Among the four measurements for significant fibrosis (≥F2), LSM from VCTE showed the best diagnostic capacity with an AUROC of 0.80 (95% CI, 0.74 to 0.85), followed by indices of combi-elastography including the F index (AUROC, 0.69; 95% CI, 0.63 to 0.76), E (AUROC, 0.67; 95% CI, 0.60 to 0.73), and the LF index (AUROC, 0.63; 95% CI, 0.56 to 0.69) (Table 2). Variables associated with significant fibrosis included being an older male, higher serum GGT and glycated hemoglobin level, HOMA-IR scores, and lower total cholesterol and low-density lipoprotein cholesterol levels, along with higher scores in combi-elastography measures including the F index, LF index, and E (Supplementary Table 3). In a stepwise multinomial logistic regression of the above variables, the odds of a patient having significant fibrosis significantly increased with higher F index scores (odds ratio, 5.92; 95% CI, 2.41 to 14.55; p<0.001). Other variables associated with increased odds of significant fibrosis included male sex, higher serum GGT levels, higher HOMA-IR scores, and lower low-density lipoprotein cholesterol levels. The diagnostic performance of the F index adjusted for the above variables increased to 0.77 (95% CI, 0.71 to 0.83); the difference in diagnostic performance between LSM from VCTE and the adjusted F index from combi-elastography for significant fibrosis was not significant (p=0.573) (Table 3, Fig. 3B). In a sensitivity analysis consisting of obese patients of BMI >27 kg/m2, the diagnostic performance of LSM decreased to 0.78 (0.69 to 0.86) while the adjusted F index increased to 0.80 (0.71 to 0.87), though the difference was not significant (p=0.687) (Supplementary Table 4).
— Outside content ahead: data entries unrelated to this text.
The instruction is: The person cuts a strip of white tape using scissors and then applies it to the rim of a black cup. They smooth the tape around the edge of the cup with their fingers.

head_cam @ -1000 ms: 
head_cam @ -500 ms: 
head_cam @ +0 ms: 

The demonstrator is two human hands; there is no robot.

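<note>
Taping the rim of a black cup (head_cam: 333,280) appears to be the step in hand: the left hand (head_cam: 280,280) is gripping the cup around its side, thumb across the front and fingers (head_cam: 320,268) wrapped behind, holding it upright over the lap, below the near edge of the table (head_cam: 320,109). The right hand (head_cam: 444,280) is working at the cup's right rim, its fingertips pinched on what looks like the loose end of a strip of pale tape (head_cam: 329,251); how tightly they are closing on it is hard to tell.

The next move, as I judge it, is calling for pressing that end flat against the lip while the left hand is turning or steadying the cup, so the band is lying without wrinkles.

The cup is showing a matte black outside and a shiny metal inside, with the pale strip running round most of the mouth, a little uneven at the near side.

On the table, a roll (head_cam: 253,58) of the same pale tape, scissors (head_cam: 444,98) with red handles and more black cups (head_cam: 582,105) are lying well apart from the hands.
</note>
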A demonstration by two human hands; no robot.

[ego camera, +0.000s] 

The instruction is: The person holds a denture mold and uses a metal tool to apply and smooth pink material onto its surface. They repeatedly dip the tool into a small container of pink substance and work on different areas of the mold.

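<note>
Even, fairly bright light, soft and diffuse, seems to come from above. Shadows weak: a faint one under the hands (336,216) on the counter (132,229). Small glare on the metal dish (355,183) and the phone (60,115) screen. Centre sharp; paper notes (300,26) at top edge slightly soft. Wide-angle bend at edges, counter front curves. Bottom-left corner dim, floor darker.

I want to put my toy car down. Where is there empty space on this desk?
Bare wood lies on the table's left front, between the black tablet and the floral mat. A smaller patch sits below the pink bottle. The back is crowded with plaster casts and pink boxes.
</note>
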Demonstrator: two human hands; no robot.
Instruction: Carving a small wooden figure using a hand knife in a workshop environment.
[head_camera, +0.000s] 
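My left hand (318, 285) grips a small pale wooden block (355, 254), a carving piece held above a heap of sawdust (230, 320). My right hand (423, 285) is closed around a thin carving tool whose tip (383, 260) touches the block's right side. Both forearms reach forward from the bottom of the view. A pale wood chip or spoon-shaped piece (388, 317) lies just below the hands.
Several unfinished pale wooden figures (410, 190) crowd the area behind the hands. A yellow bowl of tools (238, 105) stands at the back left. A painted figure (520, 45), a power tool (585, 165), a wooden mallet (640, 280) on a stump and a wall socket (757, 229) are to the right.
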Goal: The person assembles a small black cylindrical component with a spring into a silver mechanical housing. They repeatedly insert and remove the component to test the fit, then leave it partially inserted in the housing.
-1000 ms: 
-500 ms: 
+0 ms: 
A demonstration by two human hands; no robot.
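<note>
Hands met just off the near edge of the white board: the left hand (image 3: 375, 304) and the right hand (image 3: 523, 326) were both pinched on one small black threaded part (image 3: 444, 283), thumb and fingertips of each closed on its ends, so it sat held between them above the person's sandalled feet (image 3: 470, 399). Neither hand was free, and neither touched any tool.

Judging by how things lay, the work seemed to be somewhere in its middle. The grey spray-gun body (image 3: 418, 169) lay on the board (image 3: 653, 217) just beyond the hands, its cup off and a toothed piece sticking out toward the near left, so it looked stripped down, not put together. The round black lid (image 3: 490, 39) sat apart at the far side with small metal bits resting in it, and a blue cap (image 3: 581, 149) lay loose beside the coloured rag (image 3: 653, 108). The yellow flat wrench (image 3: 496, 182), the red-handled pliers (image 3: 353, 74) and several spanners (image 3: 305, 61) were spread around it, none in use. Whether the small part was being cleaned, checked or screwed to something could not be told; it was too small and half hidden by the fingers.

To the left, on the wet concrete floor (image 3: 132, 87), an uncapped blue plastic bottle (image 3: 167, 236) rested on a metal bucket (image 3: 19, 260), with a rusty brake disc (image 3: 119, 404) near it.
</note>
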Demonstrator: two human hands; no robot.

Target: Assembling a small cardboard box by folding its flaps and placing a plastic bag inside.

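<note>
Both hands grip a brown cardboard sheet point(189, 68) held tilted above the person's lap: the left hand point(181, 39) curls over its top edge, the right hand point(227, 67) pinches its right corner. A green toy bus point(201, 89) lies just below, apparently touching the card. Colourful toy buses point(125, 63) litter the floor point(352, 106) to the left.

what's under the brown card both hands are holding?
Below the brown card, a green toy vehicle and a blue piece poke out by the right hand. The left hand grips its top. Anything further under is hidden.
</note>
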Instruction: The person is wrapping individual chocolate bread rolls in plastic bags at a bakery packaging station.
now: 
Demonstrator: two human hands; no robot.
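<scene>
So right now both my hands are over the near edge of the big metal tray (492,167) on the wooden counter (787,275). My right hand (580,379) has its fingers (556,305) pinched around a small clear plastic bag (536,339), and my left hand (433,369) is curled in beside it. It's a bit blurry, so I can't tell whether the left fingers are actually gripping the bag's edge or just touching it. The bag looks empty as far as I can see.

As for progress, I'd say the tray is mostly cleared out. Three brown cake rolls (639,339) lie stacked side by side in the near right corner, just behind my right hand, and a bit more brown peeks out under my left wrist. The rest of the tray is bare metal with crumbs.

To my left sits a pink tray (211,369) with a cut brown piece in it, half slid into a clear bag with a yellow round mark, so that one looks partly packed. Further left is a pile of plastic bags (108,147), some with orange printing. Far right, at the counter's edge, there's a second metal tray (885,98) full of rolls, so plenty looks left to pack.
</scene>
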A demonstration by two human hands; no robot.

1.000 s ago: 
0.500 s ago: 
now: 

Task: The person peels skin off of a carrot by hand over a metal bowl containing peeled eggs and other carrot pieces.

Among serology-based noninvasive tests for diagnosing significant fibrosis, AST-to-platelet ratio index and fibrosis-4 performed best, with AUROCs of 0.72 (95% CI, 0.66 to 0.78) and 0.71 (95% CI, 0.64 to 0.77), respectively (Supplementary Table 5). The diagnostic performance of the adjusted F index outperformed NAFLD fibrosis score (p<0.05), and was comparable to AST-to-platelet ratio index and fibrosis-4 (p>0.05) (Supplementary Table 6).

Meanwhile, the cohort was categorized according to histological steatosis severity to assess its impact on the performance of the F index. Regardless of steatosis, the F index for significant fibrosis exhibited a consistent performance with no significant difference between groups (all p>0.05); S0 (AUROC, 0.82; 95% CI, 0.65 to 0.93), S1 (AUROC, 0.76; 95% CI, 0.63 to 0.86), S2 (AUROC, 0.62; 95% CI, 0.50 to 0.73), and S3 (AUROC, 0.67; 95% CI, 0.52 to 0.80) (Supplementary Table 7).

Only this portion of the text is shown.